Ad attirare l’attenzione dell’associazione è un cordolo, comparso da poco in via Acton. Così Cittadinanza Attiva in difesa di Napoli scrive a Comune e Prefettura, segnalando “potenziali criticità” della struttura stradale. “A seguito di osservazioni visive condotte lungo Via Acton, supportate dalla documentazione fotografica che si allega – spiega il presidente Giovanni Natale -, si intende sottoporre alla valutazione alcuni elementi relativi allo spartitraffico in pietra di recente installazione, posto a separazione delle corsie con opposti sensi di marcia, in relazione alla rispondenza con le vigenti norme tecniche di progettazione stradale”. Segue l’elenco dei presunti elementi di rischio. “Conformazione della testata d’inizio – osserva l’associazione -: presenta una superficie verticale a spigolo vivo a 90°, apparentemente priva di raccordatura a scivolo o smussatura”. Si chiede “di valutare se tale conformazione, data la collocazione tra flussi di traffico opposti, possa costituire un elemento di rigidità in caso di impatto veicolare, con potenziale rischio per la stabilità dei mezzi e l’incolumità dei conducenti”.
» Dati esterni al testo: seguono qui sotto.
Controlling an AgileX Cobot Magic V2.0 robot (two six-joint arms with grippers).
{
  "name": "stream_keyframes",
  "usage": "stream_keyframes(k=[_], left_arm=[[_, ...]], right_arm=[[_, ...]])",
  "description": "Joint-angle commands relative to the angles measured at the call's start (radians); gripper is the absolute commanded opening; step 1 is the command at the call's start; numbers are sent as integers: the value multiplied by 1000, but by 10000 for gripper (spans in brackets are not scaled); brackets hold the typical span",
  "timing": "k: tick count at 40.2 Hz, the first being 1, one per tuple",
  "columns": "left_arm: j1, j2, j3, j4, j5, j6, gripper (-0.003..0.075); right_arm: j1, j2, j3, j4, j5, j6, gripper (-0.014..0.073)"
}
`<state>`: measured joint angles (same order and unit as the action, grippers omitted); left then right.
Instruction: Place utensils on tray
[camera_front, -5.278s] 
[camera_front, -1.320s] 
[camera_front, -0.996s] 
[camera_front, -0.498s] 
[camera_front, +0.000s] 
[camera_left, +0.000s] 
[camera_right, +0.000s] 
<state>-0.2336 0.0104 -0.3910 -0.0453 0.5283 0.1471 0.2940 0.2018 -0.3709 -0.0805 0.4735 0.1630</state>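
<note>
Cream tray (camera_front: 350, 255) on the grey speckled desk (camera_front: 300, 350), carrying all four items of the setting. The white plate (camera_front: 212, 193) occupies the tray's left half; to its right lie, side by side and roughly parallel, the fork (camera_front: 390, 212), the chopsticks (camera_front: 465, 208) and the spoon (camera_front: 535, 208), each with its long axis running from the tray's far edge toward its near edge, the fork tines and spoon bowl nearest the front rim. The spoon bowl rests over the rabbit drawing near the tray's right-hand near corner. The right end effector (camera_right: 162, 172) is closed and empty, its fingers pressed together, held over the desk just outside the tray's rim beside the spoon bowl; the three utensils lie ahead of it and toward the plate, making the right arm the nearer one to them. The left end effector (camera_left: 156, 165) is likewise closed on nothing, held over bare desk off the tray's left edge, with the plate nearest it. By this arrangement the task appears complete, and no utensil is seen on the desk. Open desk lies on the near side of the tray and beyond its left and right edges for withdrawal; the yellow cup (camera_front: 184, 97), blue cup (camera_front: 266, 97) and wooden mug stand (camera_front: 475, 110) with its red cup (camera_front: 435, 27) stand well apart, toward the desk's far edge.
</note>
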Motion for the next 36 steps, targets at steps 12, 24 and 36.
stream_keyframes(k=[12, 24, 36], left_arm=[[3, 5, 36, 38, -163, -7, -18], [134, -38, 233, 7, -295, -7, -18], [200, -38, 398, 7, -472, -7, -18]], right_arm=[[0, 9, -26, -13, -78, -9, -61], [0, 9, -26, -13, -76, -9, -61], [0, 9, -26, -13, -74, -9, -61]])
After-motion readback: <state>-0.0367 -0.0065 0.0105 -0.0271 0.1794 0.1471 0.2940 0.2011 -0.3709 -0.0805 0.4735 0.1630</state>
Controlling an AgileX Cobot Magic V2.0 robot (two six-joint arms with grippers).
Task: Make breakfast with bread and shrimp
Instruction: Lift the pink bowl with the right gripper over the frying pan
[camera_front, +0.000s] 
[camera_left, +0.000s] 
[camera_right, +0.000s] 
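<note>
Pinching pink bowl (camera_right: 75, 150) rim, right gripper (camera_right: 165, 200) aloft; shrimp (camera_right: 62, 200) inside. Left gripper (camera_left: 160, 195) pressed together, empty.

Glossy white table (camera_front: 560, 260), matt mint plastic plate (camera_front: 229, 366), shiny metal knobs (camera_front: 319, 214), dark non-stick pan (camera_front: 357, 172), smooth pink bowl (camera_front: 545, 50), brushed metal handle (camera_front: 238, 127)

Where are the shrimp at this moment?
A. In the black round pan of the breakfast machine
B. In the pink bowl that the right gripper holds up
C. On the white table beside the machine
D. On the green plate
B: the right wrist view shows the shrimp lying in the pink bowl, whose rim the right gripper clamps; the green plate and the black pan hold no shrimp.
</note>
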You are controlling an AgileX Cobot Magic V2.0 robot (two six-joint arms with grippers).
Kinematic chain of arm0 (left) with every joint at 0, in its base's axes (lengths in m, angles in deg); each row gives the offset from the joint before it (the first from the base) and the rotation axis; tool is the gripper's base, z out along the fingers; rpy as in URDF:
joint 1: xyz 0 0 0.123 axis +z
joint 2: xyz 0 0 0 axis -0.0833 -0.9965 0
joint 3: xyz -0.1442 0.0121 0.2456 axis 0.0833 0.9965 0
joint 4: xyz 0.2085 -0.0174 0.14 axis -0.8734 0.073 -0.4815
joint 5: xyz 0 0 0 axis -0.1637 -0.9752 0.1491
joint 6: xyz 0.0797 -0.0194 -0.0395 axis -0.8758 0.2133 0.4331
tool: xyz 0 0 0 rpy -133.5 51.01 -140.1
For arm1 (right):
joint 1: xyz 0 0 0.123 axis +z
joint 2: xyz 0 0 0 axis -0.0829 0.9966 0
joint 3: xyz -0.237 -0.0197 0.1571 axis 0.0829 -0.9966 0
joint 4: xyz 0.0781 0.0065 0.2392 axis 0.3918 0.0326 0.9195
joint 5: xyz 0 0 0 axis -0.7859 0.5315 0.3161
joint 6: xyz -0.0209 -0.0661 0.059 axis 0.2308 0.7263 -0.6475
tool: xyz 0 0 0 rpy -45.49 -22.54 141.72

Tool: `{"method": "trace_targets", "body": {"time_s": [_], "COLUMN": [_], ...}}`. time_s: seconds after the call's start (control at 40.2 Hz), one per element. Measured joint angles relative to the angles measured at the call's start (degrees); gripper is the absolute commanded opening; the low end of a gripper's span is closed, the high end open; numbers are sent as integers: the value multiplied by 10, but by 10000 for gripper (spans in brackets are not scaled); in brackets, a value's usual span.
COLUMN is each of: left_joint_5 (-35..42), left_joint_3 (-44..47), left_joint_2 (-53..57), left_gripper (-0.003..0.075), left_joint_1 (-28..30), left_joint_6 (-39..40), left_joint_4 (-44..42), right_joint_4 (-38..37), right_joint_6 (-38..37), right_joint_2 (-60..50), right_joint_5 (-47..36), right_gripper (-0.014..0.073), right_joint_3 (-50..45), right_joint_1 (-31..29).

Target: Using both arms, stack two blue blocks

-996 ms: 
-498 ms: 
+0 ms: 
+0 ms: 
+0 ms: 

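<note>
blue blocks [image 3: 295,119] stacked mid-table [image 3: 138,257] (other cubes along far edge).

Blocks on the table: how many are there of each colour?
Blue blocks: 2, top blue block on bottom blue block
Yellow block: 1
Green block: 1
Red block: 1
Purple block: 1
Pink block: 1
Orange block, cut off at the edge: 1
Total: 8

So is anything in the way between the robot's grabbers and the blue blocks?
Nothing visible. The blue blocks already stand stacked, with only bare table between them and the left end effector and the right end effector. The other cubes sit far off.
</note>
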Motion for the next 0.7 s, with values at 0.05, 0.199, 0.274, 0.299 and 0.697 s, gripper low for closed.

Si passa quindi al profilo dei bordi longitudinali. “I blocchi in pietra – argomenta Cittadinanza Attiva – evidenziano spigoli superiori squadrati e retto-angolari”. Anche qui si sollecita verifica di tale conformazione “in quanto – si sostiene -, oltre ai rischi di danneggiamento agli pneumatici e destabilizzazione dei veicoli in transito, gli spigoli vivi rappresentano un gravissimo elemento di pericolo per l’incolumità fisica di motociclisti e ciclisti in caso di caduta accidentale o scivolata sul manto stradale”. Altro aspetto è la visibilità continua del manufatto. “Pur rilevando la presenza di elementi rifrangenti in corrispondenza delle interruzioni – sottolinea la missiva -, si invita a verificare se lo sviluppo del cordolo richieda l’integrazione di segnaletica ad alta visibilità lungo il profilo orizzontale, a garanzia della percezione del manufatto nelle ore notturne o con fondo stradale bagnato”.
Infine, si richiama l’opportunità di controllare l’altezza del cordolo rispetto al piano viabile. In questo caso, si invoca “un riscontro metrico sull’altezza del manufatto emerso dal manto asfaltico – precisa l’associazione – per accertarne la conformità alla soglia limite di 15 cm indicata dalle norme funzionali e geometriche per la costruzione delle strade (D.M. 05/11/2001), in quanto ad un esame visivo il rilievo appare accentuato rispetto alla quota stradale, configurando un potenziale ostacolo rigido con rischio di impatto severo o ribaltamento per i mezzi a due ruote”. La richiesta è di un sopralluogo tecnico, per accertare la piena rispondenza dell’opera alle disposizioni del Codice della Strada. Ma anche ad “adottare con sollecitudine”, se necessario, interventi di adeguamento, raccordatura o integrazione della segnaletica di sicurezza.